What to work on:
Every entry needs to be written out again exactly, with its pictures removed.

Data for review:
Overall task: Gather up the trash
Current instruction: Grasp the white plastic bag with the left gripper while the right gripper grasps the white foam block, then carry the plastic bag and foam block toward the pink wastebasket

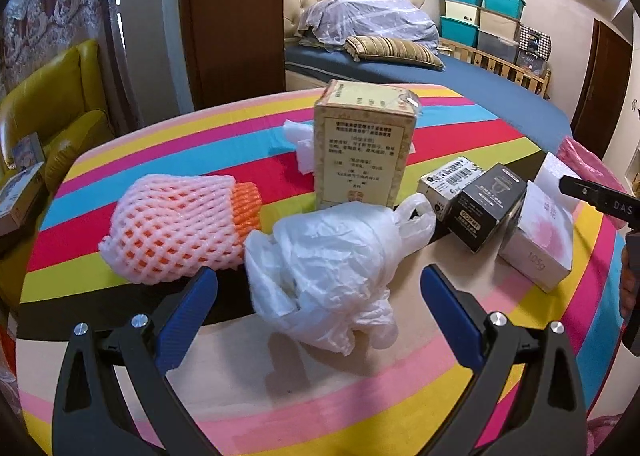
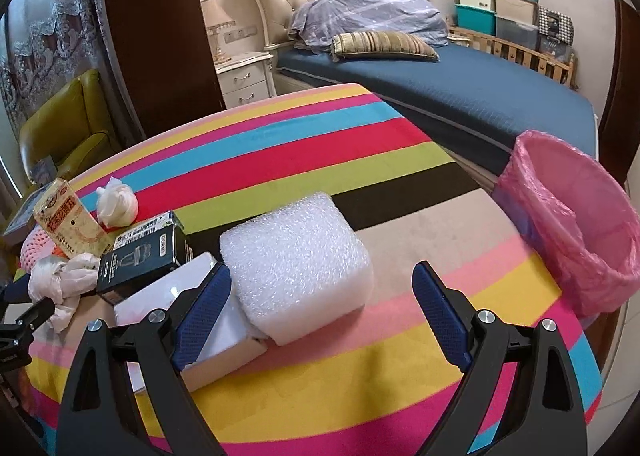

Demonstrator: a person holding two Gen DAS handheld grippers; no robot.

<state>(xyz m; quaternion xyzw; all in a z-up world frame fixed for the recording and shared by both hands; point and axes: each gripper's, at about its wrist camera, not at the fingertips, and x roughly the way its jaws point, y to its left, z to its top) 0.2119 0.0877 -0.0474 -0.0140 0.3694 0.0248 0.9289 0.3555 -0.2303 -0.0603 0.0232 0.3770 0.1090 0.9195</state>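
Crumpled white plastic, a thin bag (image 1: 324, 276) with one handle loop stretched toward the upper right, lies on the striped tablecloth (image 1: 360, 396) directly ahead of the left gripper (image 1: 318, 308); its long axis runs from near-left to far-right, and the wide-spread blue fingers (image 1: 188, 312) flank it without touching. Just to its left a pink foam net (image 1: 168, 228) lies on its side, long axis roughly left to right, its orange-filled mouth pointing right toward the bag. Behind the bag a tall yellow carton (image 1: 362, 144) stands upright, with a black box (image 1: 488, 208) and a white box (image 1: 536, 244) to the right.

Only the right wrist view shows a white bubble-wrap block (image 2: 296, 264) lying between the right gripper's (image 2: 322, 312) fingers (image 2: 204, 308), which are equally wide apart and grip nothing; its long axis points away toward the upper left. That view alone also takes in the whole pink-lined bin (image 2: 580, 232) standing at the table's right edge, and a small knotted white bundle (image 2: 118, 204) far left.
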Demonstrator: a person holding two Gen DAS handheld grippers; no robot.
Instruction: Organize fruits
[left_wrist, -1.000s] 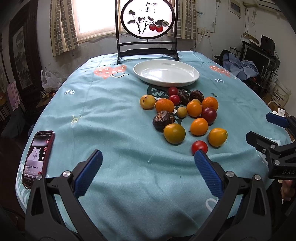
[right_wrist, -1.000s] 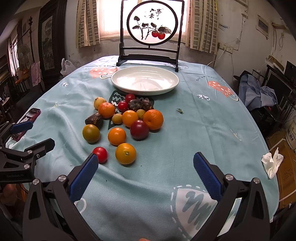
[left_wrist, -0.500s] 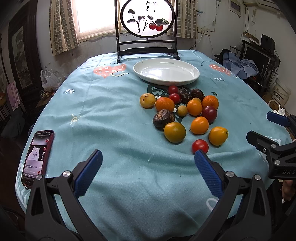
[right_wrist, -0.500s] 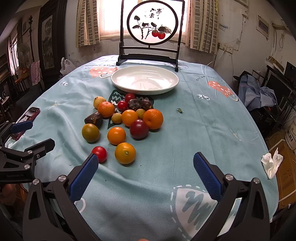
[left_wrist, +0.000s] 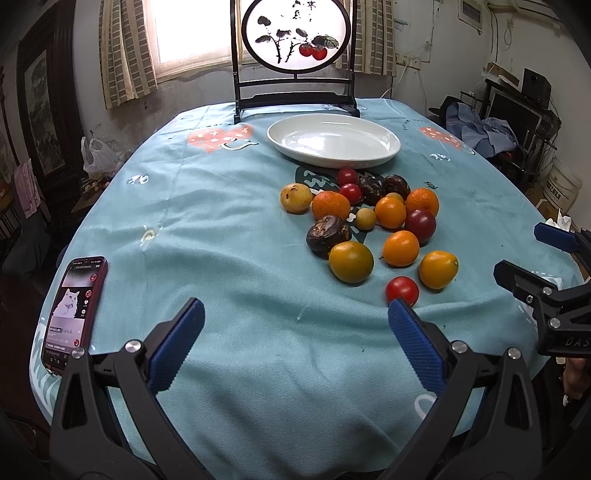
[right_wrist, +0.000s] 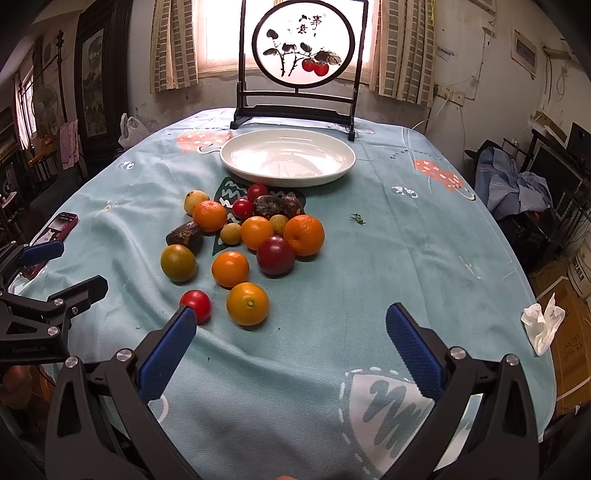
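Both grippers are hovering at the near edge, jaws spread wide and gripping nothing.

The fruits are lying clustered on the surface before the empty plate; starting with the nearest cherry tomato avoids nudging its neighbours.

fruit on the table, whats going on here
A person holds a two-finger gripper in each hand over a table with a blue cloth. Both the left gripper and the right gripper are open and hold nothing. A cluster of fruit, oranges, small tomatoes and dark wrinkled ones, sits loose on the cloth. The white plate behind it is empty, so no fruit has been sorted yet.
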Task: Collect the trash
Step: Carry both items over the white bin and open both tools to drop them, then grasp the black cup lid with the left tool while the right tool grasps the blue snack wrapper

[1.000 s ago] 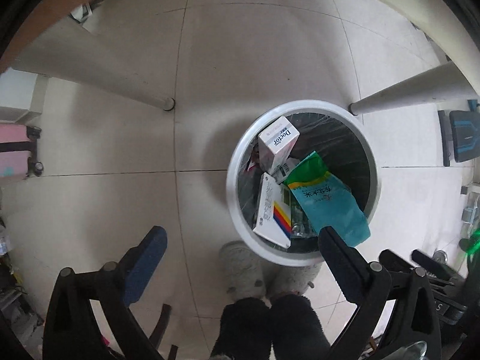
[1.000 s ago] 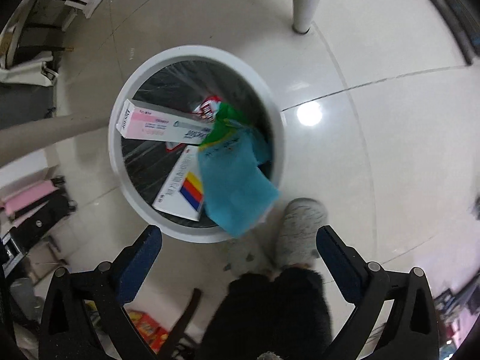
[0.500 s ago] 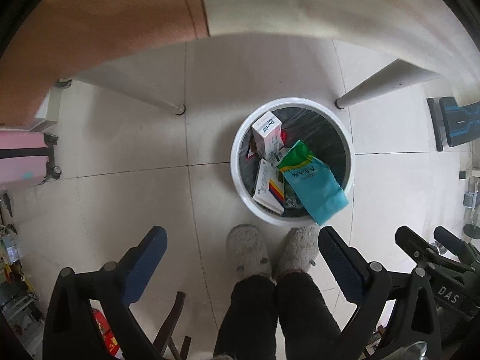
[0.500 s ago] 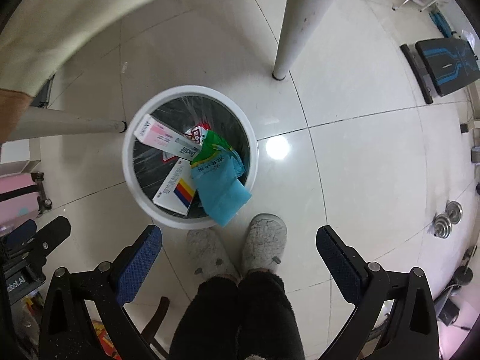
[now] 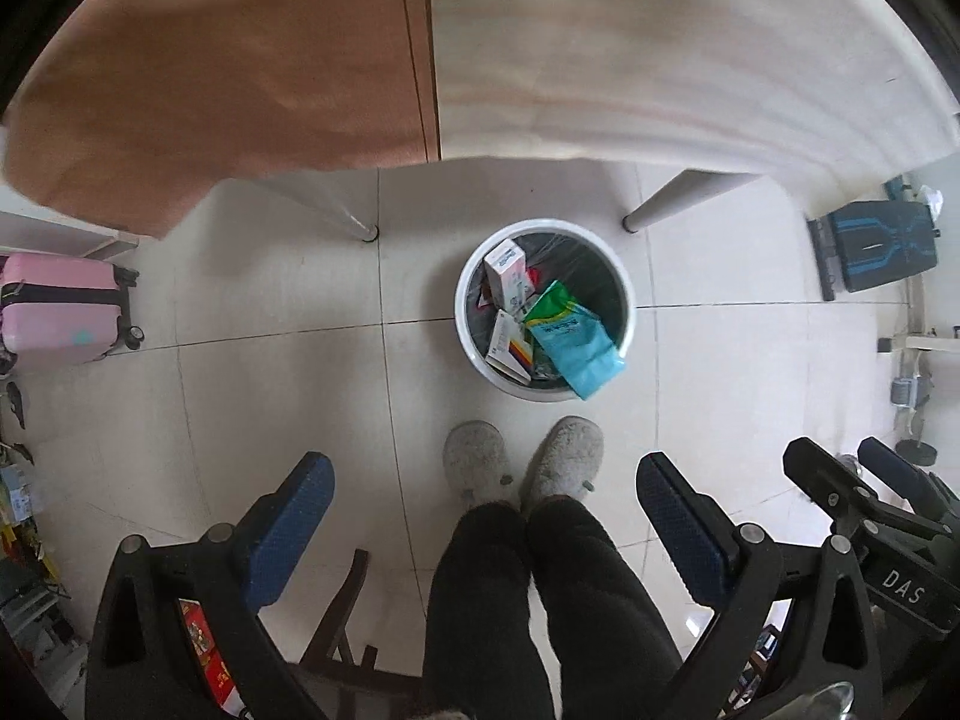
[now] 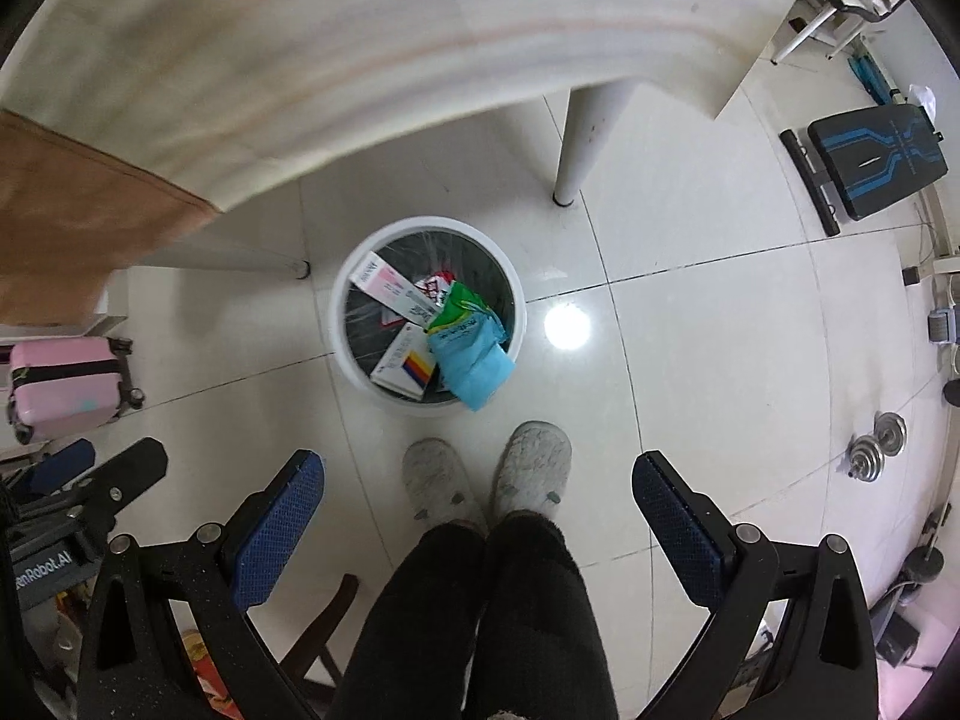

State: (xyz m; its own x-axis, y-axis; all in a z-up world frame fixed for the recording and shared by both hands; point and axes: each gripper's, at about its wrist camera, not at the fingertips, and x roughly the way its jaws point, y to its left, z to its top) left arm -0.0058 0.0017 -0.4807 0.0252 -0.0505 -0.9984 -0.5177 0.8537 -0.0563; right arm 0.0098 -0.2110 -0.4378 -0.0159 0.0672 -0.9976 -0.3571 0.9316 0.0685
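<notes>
My left gripper (image 5: 483, 495) and right gripper (image 6: 477, 492) hang with jaws spread, empty. Trash bin (image 5: 465, 333) sits near the table edge (image 5: 540, 159); teal bag (image 5: 579, 345) overhangs its rim; bare floor (image 6: 720, 330) to the right.

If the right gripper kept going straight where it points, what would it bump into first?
Probably the white tiled floor just beside the white trash bin. The open right gripper holds nothing, and nothing shows in between, though depth is hard to judge.
</notes>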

Response area:
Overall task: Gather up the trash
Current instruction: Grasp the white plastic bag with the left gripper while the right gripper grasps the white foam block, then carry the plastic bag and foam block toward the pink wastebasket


Demonstrator: a person holding two Gen DAS handheld grippers; no robot.

<state>(xyz m; quaternion xyzw; all in a z-up world frame fixed for the recording and shared by both hands; point and axes: each gripper's, at about its wrist camera, not at the fingertips, and x roughly the way its jaws point, y to its left, z to its top) 0.2119 0.0877 -0.0474 -0.0140 0.3694 0.0248 0.9289 0.3555 -0.2303 -0.0603 0.0232 0.3770 0.1090 0.9195</state>
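Crumpled white plastic, a thin bag (image 1: 324, 276) with one handle loop stretched toward the upper right, lies on the striped tablecloth (image 1: 360, 396) directly ahead of the left gripper (image 1: 318, 308); its long axis runs from near-left to far-right, and the wide-spread blue fingers (image 1: 188, 312) flank it without touching. Just to its left a pink foam net (image 1: 168, 228) lies on its side, long axis roughly left to right, its orange-filled mouth pointing right toward the bag. Behind the bag a tall yellow carton (image 1: 362, 144) stands upright, with a black box (image 1: 488, 208) and a white box (image 1: 536, 244) to the right.

Only the right wrist view shows a white bubble-wrap block (image 2: 296, 264) lying between the right gripper's (image 2: 322, 312) fingers (image 2: 204, 308), which are equally wide apart and grip nothing; its long axis points away toward the upper left. That view alone also takes in the whole pink-lined bin (image 2: 580, 232) standing at the table's right edge, and a small knotted white bundle (image 2: 118, 204) far left.
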Demonstrator: a person holding two Gen DAS handheld grippers; no robot.
Instruction: Organize fruits
[left_wrist, -1.000s] 
[right_wrist, -1.000s] 
[left_wrist, -0.500s] 
[right_wrist, -0.500s] 
[left_wrist, +0.000s] 
[right_wrist, +0.000s] 
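Both grippers are hovering at the near edge, jaws spread wide and gripping nothing.

The fruits are lying clustered on the surface before the empty plate; starting with the nearest cherry tomato avoids nudging its neighbours.

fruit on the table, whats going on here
A person holds a two-finger gripper in each hand over a table with a blue cloth. Both the left gripper and the right gripper are open and hold nothing. A cluster of fruit, oranges, small tomatoes and dark wrinkled ones, sits loose on the cloth. The white plate behind it is empty, so no fruit has been sorted yet.
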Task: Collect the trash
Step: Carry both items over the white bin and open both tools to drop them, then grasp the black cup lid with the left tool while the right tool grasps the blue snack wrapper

[1.000 s ago] 
[1.000 s ago] 
[0.500 s ago] 
[0.500 s ago] 
[now] 
[now] 

State: (xyz m; its own x-axis, y-axis; all in a z-up world frame fixed for the recording and shared by both hands; point and axes: each gripper's, at about its wrist camera, not at the fingertips, and x roughly the way its jaws point, y to its left, z to its top) left arm -0.0058 0.0017 -0.4807 0.0252 -0.0505 -0.9984 -0.5177 0.8537 -0.0563; right arm 0.0098 -0.2110 -0.4378 -0.0159 0.0672 -0.9976 -0.3571 0.9316 0.0685
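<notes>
My left gripper (image 5: 483, 495) and right gripper (image 6: 477, 492) hang with jaws spread, empty. Trash bin (image 5: 465, 333) sits near the table edge (image 5: 540, 159); teal bag (image 5: 579, 345) overhangs its rim; bare floor (image 6: 720, 330) to the right.

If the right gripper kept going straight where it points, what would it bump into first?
Probably the white tiled floor just beside the white trash bin. The open right gripper holds nothing, and nothing shows in between, though depth is hard to judge.
</notes>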

The exercise requires no more work.